Christopher St. Lawrence addresses his base on Melnick Drive:
A I'm
taking the message of the rabbis.
How much and how important it was for us to protect our community.
[louder and with
a forceful, stabbing hand gesture] This
is OUR COMMUNITY. [sustained cheering]
This community doesn't
belong to someone else.
This community isn't going anywhere, this community is growing somewhere, and it's RIGHT HERE.
[cheering followed by chanting]
I am honored to be the supervisor of this great town.
And when I became the supervisor seven years ago, I said I was born and
raised in this town. But whether you lived in this town your whole life
as I did, or whether you moved into this town today, we
all have the
same rights and the same needs. And I tell you this
historic vote of 15,000 votes is because of this community [cheering]
and because of your hard work we had this victory.
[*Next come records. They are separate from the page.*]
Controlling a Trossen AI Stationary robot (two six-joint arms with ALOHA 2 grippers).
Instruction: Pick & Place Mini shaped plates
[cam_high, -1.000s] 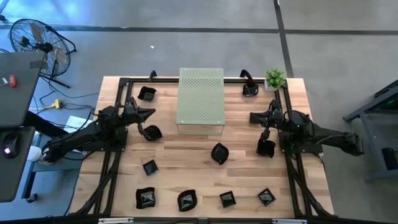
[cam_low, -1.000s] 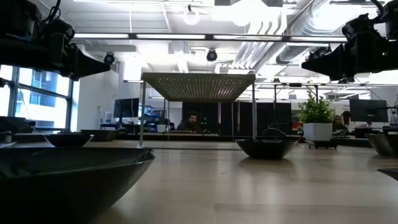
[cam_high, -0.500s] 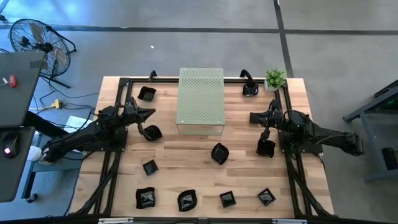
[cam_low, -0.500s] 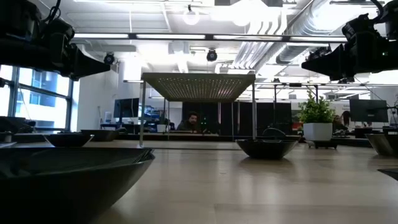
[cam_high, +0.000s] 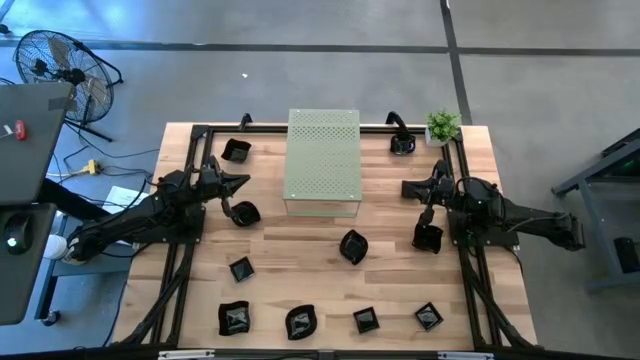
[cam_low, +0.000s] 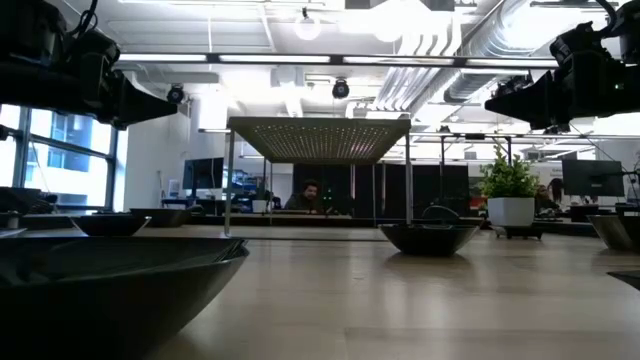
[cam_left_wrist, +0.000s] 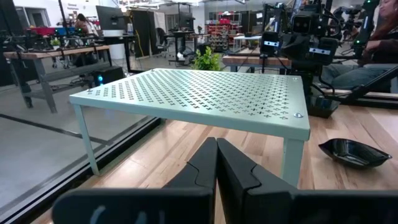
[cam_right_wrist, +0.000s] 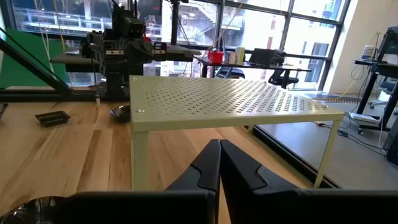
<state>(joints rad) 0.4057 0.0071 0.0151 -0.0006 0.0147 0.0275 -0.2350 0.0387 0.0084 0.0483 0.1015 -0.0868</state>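
My arms are matte black, jointed and chunky; each tool (cam_left_wrist: 216, 163) ends in two dark angular fingers (cam_right_wrist: 202, 167).

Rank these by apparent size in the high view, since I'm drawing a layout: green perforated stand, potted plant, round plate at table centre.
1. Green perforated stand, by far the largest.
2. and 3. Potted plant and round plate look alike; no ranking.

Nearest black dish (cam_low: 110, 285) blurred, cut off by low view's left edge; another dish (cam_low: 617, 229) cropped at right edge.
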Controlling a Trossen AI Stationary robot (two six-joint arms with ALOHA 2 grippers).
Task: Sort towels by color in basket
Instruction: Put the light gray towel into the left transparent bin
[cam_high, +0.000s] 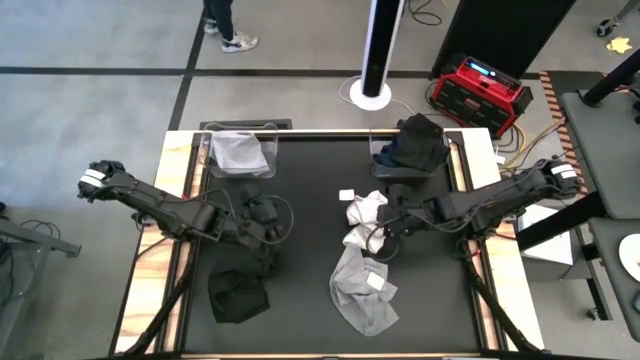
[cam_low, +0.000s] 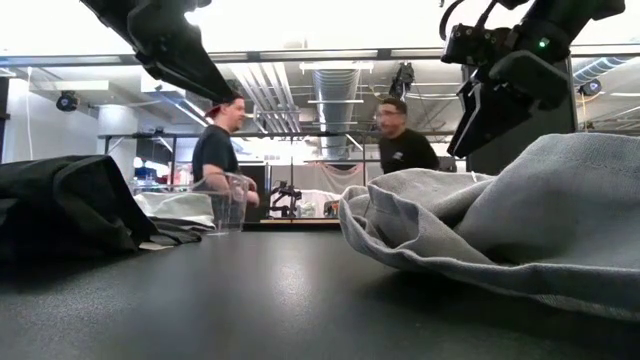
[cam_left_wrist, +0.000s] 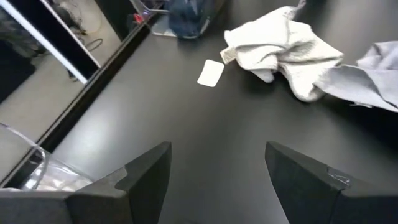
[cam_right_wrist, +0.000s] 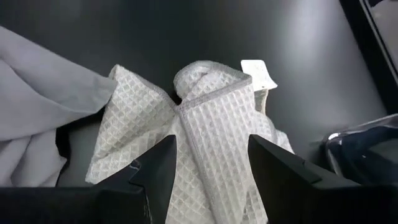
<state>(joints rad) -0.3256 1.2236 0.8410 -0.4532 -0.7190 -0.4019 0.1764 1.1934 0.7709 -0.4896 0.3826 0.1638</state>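
Black desk (cam_high: 310, 280) mostly bare at centre, right gripper (cam_right_wrist: 208, 165) fingers parted over white waffle towel (cam_right_wrist: 211, 118), clasping nothing, left gripper (cam_left_wrist: 217, 174) fingers wide, empty, grey towel (cam_low: 500, 220) filling low view.

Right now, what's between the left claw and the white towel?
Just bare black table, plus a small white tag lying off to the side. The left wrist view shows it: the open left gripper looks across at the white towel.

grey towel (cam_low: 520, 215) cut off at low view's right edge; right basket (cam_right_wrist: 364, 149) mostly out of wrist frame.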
But there's going to
be something even more historic than the 15,000 votes
coming up in 2008.
We are going to deliver affordable housing for this community.
[cheering] The mandate has been laid down and
the vote has spoken and we
now know that this community has needs and we are going to address those
needs. And we're going to
start with affordable housing. And we're going
to start not having a Wal-Mart. And we're going to start with more
sidewalks,
better schools, better traffic. . "
[transcription ends here]
[Editor's note: St. Lawrence's empty
promises about affordable housing are most evident in the developers and
projects he and
his board have most vigorously backed. The Grandview
Avenue Adult Student Housing project, the Butterman complex on Route
306, and Bates Horton--all of these
urban apartment and housing complexes offer units that hover around
$500,000 apiece. The
builders are making a fortune as the assault on the
infrastructure continues unchecked. It has even gotten to the point
where new
housing on side streets, such as Decatur Ave. off Maple in
Monsey, is creating the following kinds of "affordable"
housing.
One point five million plus for a three-story complex on a
single lot, on a side street that always had single-family homes on
small lots--not exactly middle and low-income housing. This is the St.